These are the very simple words of the very accomplished Andrew Fromm, and if you’re not sure who he is, you’ve probably heard of some of the notable artists he’s written songs for. Backstreet Boys, NSYNC, Selena Gomez, Marc Anthony, Francesca Battistelli, and American Idol finalist Phil Stacey are just a few to note on Andrew’s roster. In more recent years, Andrew has also found success brokering the sales of catalogs for hit songwriters and producers with his company, Fromm Consulting LLC. As I talk with Andrew, I’m immediately drawn to his humbling demeanor. This is a guy who truly loves what he does, and who has continually placed himself in the right situations to achieve his success. All it started with was a little luck and a white grand piano…
CCM Indie: What finally brought you to your success – what was your big break?
Andrew Fromm: After doing Star Search [in 1994], I did open mic nights in New York City and met a friend who got a big record deal and publishing deal doing those open mic nights. At her birthday party, there was a white grand piano in the corner – I wound up playing this one song that I would sing all the time at those open mic nights. Low and behold, there happened to be a Jive Records executive there. He said, “I really want that song for this group that I’m working on called the Backstreet Boys. They’re huge in Europe right now and selling out arenas in Europe, but nobody knows them in the US.” That wound up birthing my songwriting endeavors. My first cut ever was a song that I wrote by myself, it was produced by Mutt Lange and it was on a 25 million-selling album called Millennium.
It’s been a huge blast to be involved with such an iconic record. I wound up having two songs on that album [“I Need You Tonight” and “Spanish Eyes”]. It’s a very exciting career but also very challenging, because how do you go from a 25 million-selling album to hoping something sells 100,000 records? (laughs) But it is what it is; you make do.
AF: I always say life has a bunch of seeds that are planted for you; it just depends on which one you want to cultivate. That’s always been my theory in life, and I chose the right seed. I was pursuing my college endeavors while I was doing these open mic nights. My passion was always music. I just didn’t know if I was going to be able to make a living in it. In those moments where I was doubting my abilities was when opportunity knocked.
Everybody has a gift, and I knew what my gift was when I was young. I just kept pounding the pavement and put myself in every position to try to advance myself in that gift. That’s really been my life lesson, and that still persists today. I write with other people and I learn something every time I write with somebody new.
AF: I love getting in the room with somebody new and trying to work alongside somebody. It’s like getting a new job everyday. Every once in a while, you really connect with a writer and you feel the chemistry. From a business perspective, I love to know what they’re thinking, what they’re wanting to do.
I like to be versatile. I don’t want to write just one kind of song over and over again. I’d rather become more knowledgeable in ways of writing music, and that’s always been my passion since I was a little kid.

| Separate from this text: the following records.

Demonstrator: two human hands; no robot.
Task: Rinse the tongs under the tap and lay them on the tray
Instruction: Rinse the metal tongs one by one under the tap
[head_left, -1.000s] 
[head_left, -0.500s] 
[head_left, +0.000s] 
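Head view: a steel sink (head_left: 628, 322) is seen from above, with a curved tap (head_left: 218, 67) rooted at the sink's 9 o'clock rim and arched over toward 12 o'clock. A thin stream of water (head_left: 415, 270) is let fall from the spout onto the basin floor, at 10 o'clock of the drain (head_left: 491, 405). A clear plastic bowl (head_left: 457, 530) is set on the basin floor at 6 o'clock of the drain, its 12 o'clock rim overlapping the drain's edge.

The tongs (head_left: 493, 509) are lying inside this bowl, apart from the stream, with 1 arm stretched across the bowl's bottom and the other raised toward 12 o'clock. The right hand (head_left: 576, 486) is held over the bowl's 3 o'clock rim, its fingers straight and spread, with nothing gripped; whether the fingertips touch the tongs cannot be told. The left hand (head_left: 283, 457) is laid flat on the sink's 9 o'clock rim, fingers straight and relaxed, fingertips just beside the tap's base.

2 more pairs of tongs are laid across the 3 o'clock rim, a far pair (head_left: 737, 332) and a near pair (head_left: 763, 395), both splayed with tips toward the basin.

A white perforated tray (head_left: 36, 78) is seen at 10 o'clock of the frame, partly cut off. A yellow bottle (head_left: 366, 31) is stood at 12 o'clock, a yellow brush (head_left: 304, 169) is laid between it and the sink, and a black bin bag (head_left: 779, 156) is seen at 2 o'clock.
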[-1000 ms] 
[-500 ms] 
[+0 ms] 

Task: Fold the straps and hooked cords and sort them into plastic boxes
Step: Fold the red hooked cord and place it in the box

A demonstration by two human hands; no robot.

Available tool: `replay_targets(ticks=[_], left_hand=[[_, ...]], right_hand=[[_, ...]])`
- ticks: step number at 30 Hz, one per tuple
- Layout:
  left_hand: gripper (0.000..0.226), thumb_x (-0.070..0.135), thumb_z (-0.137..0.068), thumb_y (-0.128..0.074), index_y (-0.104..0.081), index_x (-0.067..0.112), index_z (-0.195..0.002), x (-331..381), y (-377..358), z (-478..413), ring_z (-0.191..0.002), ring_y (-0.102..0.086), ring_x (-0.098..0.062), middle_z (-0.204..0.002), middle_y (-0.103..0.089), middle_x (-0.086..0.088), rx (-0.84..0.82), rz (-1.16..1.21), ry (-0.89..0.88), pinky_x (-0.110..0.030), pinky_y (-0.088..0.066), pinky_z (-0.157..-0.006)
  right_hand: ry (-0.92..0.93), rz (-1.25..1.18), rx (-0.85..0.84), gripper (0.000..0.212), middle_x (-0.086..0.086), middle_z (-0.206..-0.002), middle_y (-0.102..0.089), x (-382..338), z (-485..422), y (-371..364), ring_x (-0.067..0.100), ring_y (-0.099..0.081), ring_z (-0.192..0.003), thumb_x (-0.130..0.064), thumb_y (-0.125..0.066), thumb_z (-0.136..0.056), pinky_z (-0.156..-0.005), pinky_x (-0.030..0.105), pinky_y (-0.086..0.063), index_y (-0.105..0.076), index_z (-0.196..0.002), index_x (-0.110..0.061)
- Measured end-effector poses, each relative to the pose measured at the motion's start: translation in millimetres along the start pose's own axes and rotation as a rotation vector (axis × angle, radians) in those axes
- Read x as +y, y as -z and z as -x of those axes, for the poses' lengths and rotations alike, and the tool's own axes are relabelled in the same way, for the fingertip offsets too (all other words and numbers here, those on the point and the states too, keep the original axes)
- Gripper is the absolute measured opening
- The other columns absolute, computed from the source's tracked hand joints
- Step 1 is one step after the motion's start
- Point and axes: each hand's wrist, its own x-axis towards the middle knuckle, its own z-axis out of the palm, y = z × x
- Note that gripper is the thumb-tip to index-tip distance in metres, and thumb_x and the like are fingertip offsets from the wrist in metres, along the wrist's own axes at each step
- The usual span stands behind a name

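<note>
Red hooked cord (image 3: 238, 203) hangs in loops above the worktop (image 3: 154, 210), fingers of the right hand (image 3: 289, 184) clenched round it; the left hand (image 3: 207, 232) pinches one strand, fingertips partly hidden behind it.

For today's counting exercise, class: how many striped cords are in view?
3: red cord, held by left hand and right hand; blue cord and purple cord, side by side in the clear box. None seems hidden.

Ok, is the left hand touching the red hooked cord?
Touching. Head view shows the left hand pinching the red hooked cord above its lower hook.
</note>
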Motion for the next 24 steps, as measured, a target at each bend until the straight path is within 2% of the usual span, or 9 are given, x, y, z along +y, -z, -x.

AF: Music is ever changing; it’s usually cyclical though. As you can see, boy bands are coming back around. In country music, they have cycles where it’s a lot of females for a period of time, and now a lot of males are doing really well. It’s such a strange phenomenon. It’s the music industry chasing its own tail.
I think there are very few innovators who take huge risks because of the status of our industry right now – it’s very volatile. But the songwriting process hasn’t really changed. Other than the fact that technology has advanced and sounds are different, the process is still the same – you get together, you write a song and you hope for the best. I think now the pressure is to write with the artist and develop the artist. You want to be the hot guy or girl who’s writing hits – with the Kelly Clarkson’s of the world, and such. There’s a stronger chance you’ll wind up on a record if you can, and you generally hope to get to that level.
At the end of the day, our business evolves when people write great hit songs. It’s always about the music. Nowadays it takes a little extra because there are so many different channels music is being discovered through, but it still has to be a fantastic song and it will resonate.
AF: Word of mouth and talking to other songwriters is the most important part of that equation. Songwriters need a team around them. They need a great lawyer; they need a great publisher; somebody to help introduce them to people. Songwriters should be building social media more. I really feel like there is a tremendous amount of growth and strength in that department. Every songwriter or producer should be doing it. You’re building your brand.
AF: You have to want it so bad that you’d do anything for it. If you don’t, it’s going to be a long, hard road. There are artists out there who have a sense of entitlement. They think everything is supposed to be handed to them. Those are the ones who usually don’t make it nine times out of ten. There’s so much more you have to do now, especially with the social media aspect and having to build your fan base. Everyone wants a record deal or a publishing deal. Today it’s a lot harder. Labels don’t want to sign somebody who doesn’t build their following and do their [own] work already. You have to be out there plugging away, doing 200 shows a year even if it’s at the coffee house. Keep performing and better yourself on stage, so when that time comes that the executive is hearing about the buzz, then it’s a no brainer for them to follow you, to become fans and sign you.
I put everything on the line. I was doing whatever I could do to make ends meet so I could pursue my dream. Fortunately enough, that led me in the direction I was supposed to go.